While someone might make the surface comparison between this and “Blue Valentine” as both being films about marriages in crisis, this is totally different from the DNA up. In this film, she genuinely loves Lou, and she knows how good a man he is, and she’s not looking to escape from him. He’s kind, he’s gentle, and he finds small ways to show her each day how much she means to him. It’s Margot who needs something else, something she can’t put a name on, and the way she keeps dancing closer and closer to this temptation that’s entered her life and the way she grapples with her heart versus her head is compellingly illustrated. Daniel is a worthy adversary for her, someone who engages her in a way that Lou doesn’t, and as much as I normally hate to watch movies about infidelity because it’s so alien to my own sensibility, here I can see the struggle that Margot faces. She’s not running from Lou at all. Instead, she’s running towards something she can’t even define.

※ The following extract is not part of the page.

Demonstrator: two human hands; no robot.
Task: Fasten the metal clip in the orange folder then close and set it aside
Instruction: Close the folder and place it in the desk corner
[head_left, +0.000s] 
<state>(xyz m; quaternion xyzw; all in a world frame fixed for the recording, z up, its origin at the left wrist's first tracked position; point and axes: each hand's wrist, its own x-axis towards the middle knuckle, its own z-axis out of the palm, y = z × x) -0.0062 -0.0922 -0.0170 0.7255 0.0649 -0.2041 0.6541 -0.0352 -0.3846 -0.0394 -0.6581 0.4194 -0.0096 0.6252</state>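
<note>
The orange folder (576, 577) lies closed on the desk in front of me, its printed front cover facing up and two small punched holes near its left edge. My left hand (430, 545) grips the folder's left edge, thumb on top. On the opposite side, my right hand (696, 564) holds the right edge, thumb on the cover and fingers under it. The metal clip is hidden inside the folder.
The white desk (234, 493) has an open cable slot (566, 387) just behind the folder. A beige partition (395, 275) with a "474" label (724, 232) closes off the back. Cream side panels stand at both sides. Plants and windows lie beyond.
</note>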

Some of the writing is on the nose, including the first scene between Margot and Daniel, but there’s so much in the film that is so strong that it doesn’t matter to me. This movie burrowed deep under my skin, and the contributions from cinematographer Luc Montpellier and composer Jonathan Goldsmith and editor Christopher Donaldson are all impressive, supporting this singular vision. I hope Polley makes another dozen films, and I hope she keeps this voice of hers sharp and supple. That girl at the junket today was right, but it’s true for any fan of film, not just a Canadian. Sarah Polley is, indeed, one of our treasures.
“Take This Waltz” does not yet have an US distributor. Fix that.